A new exhibition, opening at the University of Glasgow’s Hunterian Art Gallery will mark the end of a project to create a unique publicly accessible digital catalogue of over 1,000 of the world’s oldest books.

The exhibition, ‘Ingenious Impressions: The Coming of the Book’, will run at the University’s Hunterian Gallery from the 27 February - 21 June 2015.

The new digital catalogue will contain a record of landmark books dating from the dawn of the age of printing, over 500 years ago.

Amongst the important collection is a book containing the very first map ever printed and a moving astronomical calendar, which uses adjustable paper wheels which can be operated to show the motion of the Moon.

The ‘Ingenious Impressions’ exhibition launch will mark the end of a six year project to comprehensively research the origins and history of each of the 1,050 pre-15th century books held at the University of Glasgow’s collection.

Books dating back to before 1501 are known as ‘Incunables’. The collection which is held by the University of Glasgow Library’s Special Collections Department, is one of the largest in the UK.

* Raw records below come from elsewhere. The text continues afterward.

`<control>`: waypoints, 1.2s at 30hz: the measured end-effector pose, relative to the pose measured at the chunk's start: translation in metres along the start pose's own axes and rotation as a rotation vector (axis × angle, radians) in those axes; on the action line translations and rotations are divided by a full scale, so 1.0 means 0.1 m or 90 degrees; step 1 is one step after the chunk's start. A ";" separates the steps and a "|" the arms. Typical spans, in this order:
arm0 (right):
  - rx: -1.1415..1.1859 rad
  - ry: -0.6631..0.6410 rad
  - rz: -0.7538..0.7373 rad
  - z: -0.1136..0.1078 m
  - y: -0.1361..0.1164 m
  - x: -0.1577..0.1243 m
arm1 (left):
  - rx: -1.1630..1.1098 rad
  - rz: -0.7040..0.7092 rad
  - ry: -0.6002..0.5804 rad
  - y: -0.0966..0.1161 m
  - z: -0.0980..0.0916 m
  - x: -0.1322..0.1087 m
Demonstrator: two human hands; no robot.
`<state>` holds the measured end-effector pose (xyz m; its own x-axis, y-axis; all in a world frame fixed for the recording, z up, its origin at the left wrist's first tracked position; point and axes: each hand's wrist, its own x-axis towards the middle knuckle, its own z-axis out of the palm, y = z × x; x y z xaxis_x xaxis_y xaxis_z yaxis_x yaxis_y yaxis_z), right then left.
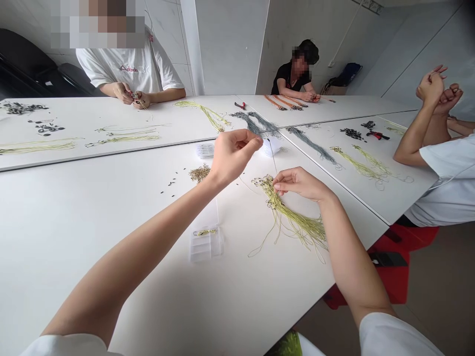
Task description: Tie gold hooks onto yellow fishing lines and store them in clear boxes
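Observation:
My left hand [237, 153] is raised over the table, its thumb and fingers pinched together at a thin cord [273, 157]. A small dark piece sits at the cord's upper end, just beside those fingertips. Lower and to the right, my right hand [300, 183] pinches the same cord between thumb and fingers. Under and beside it lies a bundle of yellow-green cords [293, 215] with small metal clasps at the near-left end. To the left are a pile of brass-coloured clasps [199, 173] and several scattered black bits [171, 184].
A clear compartment box [202, 249] holding a yellow-green cord stands in front, with another clear box [205, 151] farther back. Grey cord bundles [311, 146] and red-handled pliers [377, 135] lie on adjoining tables. Co-workers sit across and at the right; red stools [399, 277] stand below.

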<state>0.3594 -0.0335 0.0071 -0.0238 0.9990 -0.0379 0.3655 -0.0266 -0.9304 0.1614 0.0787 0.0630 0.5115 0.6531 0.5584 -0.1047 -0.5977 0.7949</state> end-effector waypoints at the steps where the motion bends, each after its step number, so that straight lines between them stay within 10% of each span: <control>1: -0.005 -0.012 0.004 0.00 0.00 0.00 | 0.002 0.003 -0.003 0.03 -0.03 -0.01; 8: -0.050 -0.132 0.039 0.04 0.00 -0.03 | 0.002 0.021 -0.022 0.29 -0.30 -0.11; 14: -0.090 -0.058 0.026 0.12 -0.02 -0.02 | 0.015 -0.015 -0.047 0.39 -0.49 -0.26; 18: 0.068 0.051 -0.101 0.32 -0.23 -0.06 | 0.031 -0.088 -0.196 0.37 -0.56 -0.40; 28: 0.373 -0.106 -0.058 0.93 -0.43 -0.14 | 0.198 -0.085 -0.342 0.30 -0.60 -0.62; 36: 0.359 -0.112 -0.023 0.98 -0.42 -0.19 | 0.284 -0.115 -0.180 0.07 -1.10 -0.56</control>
<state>0.2528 -0.0553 0.0115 -0.1990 0.9799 -0.0173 -0.1886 -0.0556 -0.9805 0.0384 0.0894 0.0636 0.7035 0.6497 0.2880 0.3457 -0.6670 0.6600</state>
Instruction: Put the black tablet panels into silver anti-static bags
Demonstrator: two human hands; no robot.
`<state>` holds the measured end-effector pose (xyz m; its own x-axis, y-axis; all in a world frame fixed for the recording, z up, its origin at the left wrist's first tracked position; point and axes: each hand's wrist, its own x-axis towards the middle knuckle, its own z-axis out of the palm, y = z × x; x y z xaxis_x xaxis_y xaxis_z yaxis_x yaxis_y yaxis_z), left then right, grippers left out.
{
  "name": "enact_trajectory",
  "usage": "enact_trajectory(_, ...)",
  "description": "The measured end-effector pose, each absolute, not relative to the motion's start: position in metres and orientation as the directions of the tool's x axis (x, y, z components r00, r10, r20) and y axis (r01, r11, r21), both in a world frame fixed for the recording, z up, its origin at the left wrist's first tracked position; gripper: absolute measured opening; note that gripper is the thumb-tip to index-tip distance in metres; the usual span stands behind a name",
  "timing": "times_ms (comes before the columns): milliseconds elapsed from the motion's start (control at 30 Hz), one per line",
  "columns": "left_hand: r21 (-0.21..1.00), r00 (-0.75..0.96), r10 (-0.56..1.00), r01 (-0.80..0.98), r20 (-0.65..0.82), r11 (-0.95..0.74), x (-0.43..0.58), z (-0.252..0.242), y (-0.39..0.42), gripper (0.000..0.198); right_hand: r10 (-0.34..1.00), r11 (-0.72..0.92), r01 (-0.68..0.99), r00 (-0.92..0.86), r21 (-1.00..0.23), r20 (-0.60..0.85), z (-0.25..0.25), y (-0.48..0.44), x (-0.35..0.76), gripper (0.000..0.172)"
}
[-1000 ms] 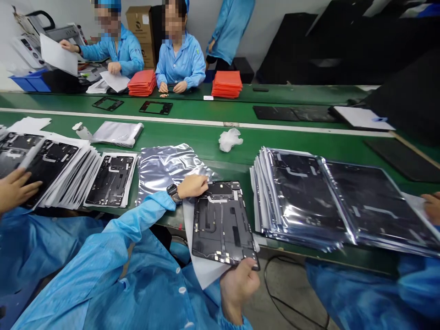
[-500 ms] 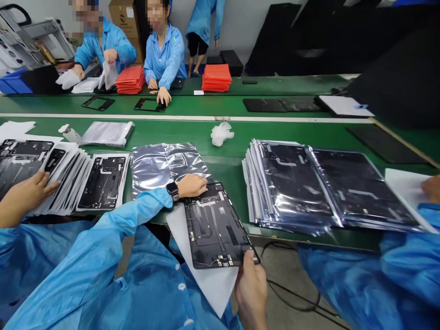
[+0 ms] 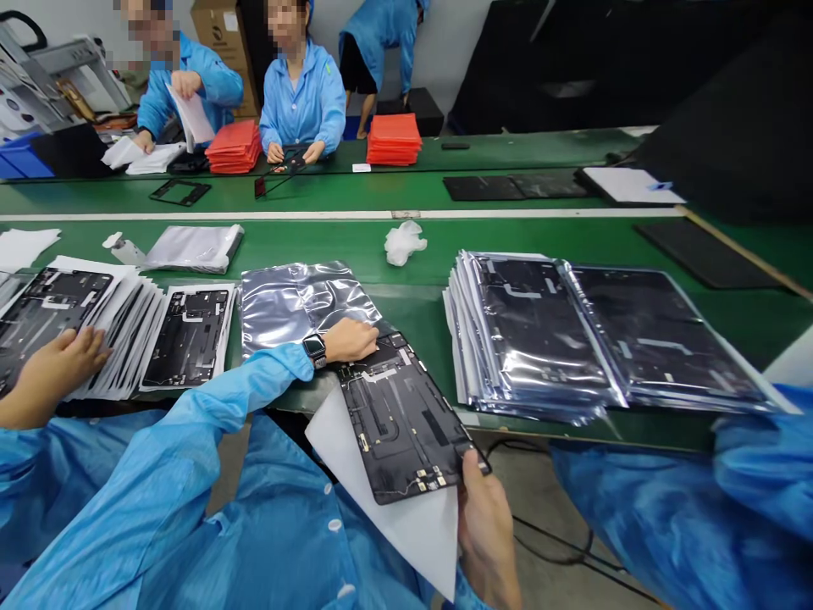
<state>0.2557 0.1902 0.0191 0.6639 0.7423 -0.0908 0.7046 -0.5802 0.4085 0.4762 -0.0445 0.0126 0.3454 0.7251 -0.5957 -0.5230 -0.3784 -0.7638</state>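
Green bench (image 3: 427,326), 2 red stacks (image 3: 394,140), R fingers (image 3: 471,471) holding 1 blk panel (image 3: 406,428), L fingers (image 3: 367,338) at its corner, grip unclear

Two red stacks (image 3: 394,141) stand beyond a white wad (image 3: 405,243).

I can read no word or number from here. The cardboard carton (image 3: 222,63) by the far wall bears a dark emblem (image 3: 218,35) and a white label (image 3: 230,21), both too small to decipher; the white tag (image 3: 362,168) on the far bench (image 3: 495,146) is equally illegible.
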Motion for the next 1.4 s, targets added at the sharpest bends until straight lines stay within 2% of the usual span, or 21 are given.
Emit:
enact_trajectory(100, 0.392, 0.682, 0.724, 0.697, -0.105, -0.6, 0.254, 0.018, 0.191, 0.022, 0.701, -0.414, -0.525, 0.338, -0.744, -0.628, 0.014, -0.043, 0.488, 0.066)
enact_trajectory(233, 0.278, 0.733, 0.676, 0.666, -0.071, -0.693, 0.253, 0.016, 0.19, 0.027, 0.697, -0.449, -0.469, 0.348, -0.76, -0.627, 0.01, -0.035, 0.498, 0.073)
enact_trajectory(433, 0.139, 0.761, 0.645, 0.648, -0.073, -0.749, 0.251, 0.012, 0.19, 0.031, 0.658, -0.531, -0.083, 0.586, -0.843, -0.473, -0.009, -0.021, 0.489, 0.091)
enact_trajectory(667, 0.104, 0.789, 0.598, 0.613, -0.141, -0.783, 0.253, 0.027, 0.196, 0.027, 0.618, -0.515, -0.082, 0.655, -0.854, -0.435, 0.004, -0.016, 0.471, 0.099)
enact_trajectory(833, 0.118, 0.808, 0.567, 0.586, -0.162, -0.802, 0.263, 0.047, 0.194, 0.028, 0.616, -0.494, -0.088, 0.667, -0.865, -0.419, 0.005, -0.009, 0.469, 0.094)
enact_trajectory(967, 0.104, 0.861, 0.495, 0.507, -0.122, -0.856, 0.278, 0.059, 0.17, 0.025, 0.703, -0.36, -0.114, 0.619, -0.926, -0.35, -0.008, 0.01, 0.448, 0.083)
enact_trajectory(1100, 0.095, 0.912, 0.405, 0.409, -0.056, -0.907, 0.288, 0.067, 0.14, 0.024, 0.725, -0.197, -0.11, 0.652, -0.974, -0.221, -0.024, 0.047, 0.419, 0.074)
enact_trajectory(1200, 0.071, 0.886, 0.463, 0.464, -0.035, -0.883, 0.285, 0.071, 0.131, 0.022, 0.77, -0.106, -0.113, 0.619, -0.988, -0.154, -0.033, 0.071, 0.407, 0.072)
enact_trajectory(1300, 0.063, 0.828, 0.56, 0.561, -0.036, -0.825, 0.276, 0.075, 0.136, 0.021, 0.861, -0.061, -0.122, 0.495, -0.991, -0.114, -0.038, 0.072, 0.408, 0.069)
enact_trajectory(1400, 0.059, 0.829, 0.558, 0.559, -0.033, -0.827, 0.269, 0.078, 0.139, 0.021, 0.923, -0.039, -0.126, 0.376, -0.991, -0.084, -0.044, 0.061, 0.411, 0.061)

This is the first time that a selection of the University’s 15th century books will ever have been on display together.

The research on the Glasgow Incunabula Project was undertaken by Jack Baldwin (Honorary Research Fellow) and is managed and assisted by University of Glasgow Library’s Rare Books Librarians, Julie Gardham and Robert Maclean. They have been researching the content of every book and the journeys they made before they came in to the University’s possession.

Julie said “We are delighted to be able to launch this digital resource which I hope will encourage more people to find out about these incredible books and their histories.

It may seem strange to us today, but when published these books were at the forefront of an information revolution driven by a new technology – printing. It was this technological advance that powered the Renaissance and led to the spread of learning across Europe and beyond.

These books are significant, not only because their content offers us a unique window into history, but also because they signify a crucial shift in the human story.”

The University of Glasgow’s incunabula collection is the largest in Scotland with over a thousand copies housed in the University Library. More than half come from the collection of Hunterian founder Dr William Hunter (1718-83).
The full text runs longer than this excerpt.